# [Exercise instructions]
Pull out every line below containing the word "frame".

Top of Dataset section

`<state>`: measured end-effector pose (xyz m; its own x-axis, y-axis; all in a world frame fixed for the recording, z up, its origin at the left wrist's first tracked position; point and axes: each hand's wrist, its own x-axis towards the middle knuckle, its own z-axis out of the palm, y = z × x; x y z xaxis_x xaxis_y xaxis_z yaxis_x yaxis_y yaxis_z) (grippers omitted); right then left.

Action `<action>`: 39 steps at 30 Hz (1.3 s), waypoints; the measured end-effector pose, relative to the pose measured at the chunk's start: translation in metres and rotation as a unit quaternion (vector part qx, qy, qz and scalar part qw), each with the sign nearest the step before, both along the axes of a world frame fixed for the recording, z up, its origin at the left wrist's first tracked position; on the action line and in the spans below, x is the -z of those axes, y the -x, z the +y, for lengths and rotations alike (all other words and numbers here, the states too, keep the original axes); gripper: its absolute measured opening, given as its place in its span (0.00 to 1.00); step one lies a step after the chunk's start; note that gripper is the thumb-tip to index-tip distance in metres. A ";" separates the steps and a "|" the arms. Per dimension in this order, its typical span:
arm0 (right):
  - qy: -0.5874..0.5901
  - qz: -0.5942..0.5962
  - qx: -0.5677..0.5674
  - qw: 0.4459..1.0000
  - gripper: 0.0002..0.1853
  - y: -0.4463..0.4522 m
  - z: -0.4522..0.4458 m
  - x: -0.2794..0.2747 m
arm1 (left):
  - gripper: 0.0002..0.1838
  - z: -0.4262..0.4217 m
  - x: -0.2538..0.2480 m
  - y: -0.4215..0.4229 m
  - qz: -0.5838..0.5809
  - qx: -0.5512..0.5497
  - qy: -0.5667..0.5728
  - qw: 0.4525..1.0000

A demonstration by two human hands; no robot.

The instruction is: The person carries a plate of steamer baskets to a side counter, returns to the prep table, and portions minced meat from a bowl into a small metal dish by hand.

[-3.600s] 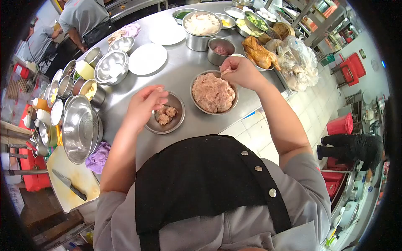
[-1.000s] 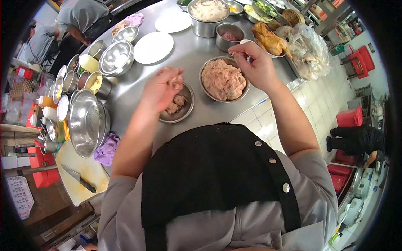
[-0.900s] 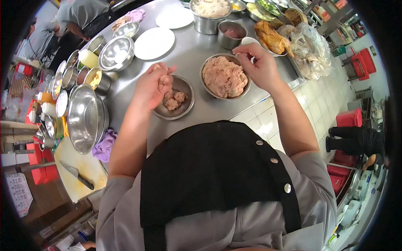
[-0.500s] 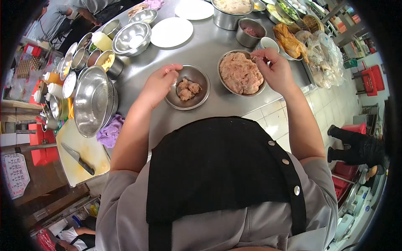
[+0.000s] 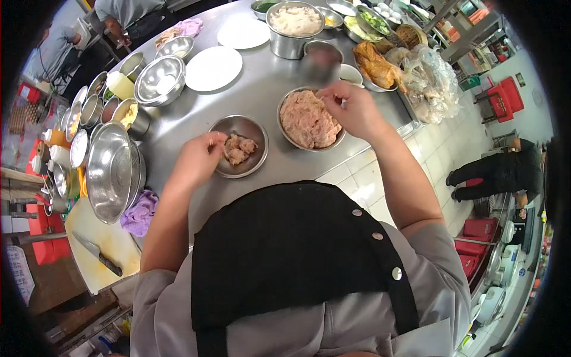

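A steel bowl (image 5: 262,156) in front of me holds a few small lumps of raw minced meat (image 5: 239,149). My left hand (image 5: 202,157) is at its left rim, fingertips curled together beside the lumps; anything in them is hidden. To the right, a second steel bowl (image 5: 284,132) is heaped with pale pink minced meat (image 5: 309,119). Over the upper right edge of that heap is my right hand (image 5: 354,110), thumb and forefinger pinched. I cannot make out what, if anything, they hold.
White plates (image 5: 214,68) and steel bowls (image 5: 159,81) stand at the back left. A tall pot (image 5: 287,47), a roast bird (image 5: 376,64) and plastic bags (image 5: 433,83) are at the back right. A knife (image 5: 98,254) lies on a cutting board (image 5: 113,238).
The view has shifted, so the table's things sit further left and lower. My left hand has come down along the small bowl's rim, closer to the lumps. My right hand stays by the heap.
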<state>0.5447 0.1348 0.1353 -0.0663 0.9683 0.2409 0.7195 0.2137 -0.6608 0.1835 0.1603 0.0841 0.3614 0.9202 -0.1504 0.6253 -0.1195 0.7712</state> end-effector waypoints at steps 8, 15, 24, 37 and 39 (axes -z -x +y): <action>0.125 -0.330 -0.041 0.935 0.16 0.027 0.025 -0.014 | 0.16 -0.011 -0.041 -0.015 0.069 0.039 -0.036 0.996; 0.108 -0.360 -0.064 0.924 0.16 0.036 0.048 0.015 | 0.17 -0.007 -0.038 -0.014 -0.025 0.020 -0.040 0.999; 0.149 -0.028 -0.048 0.987 0.10 0.009 0.034 -0.034 | 0.18 -0.002 -0.042 -0.020 -0.100 0.011 -0.015 0.995; 0.144 -0.010 -0.145 0.979 0.17 0.028 0.011 -0.044 | 0.23 0.030 -0.035 -0.133 -0.366 0.064 0.264 0.890; 0.145 0.084 -0.112 0.980 0.16 0.024 0.013 -0.035 | 0.22 0.029 -0.038 -0.132 -0.397 0.065 0.316 0.859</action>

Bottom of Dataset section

# [Response for this exercise]
`<state>`: measured end-effector pose (xyz m; its own x-axis, y-axis; all in a world frame fixed for the recording, z up, its origin at the left wrist's first tracked position; point and axes: each hand's wrist, its own x-axis towards the middle knuckle, its own z-axis out of the palm, y = z × x; x y z xaxis_x xaxis_y xaxis_z yaxis_x yaxis_y yaxis_z) (grippers omitted); right then left.
Action `<action>`: 39 steps at 30 Hz (1.3 s), waypoints; the measured end-effector pose, relative to the pose measured at the chunk's start: translation in metres and rotation as a unit quaternion (vector part qx, qy, qz and scalar part qw), each with the sign nearest the step before, both along the axes of a world frame fixed for the recording, z up, its origin at the left wrist's first tracked position; on the action line and in the spans below, x is the -z of those axes, y the -x, z the +y, for lengths and rotations alike (all other words and numbers here, the states too, keep the original axes); gripper: its absolute measured opening, given as its place in its span (0.00 to 1.00); step one lies a step after the chunk's start; note that gripper is the thumb-tip to index-tip distance in metres. A ";" separates the steps and a "|" the arms. Per dimension in this order, its typical span:

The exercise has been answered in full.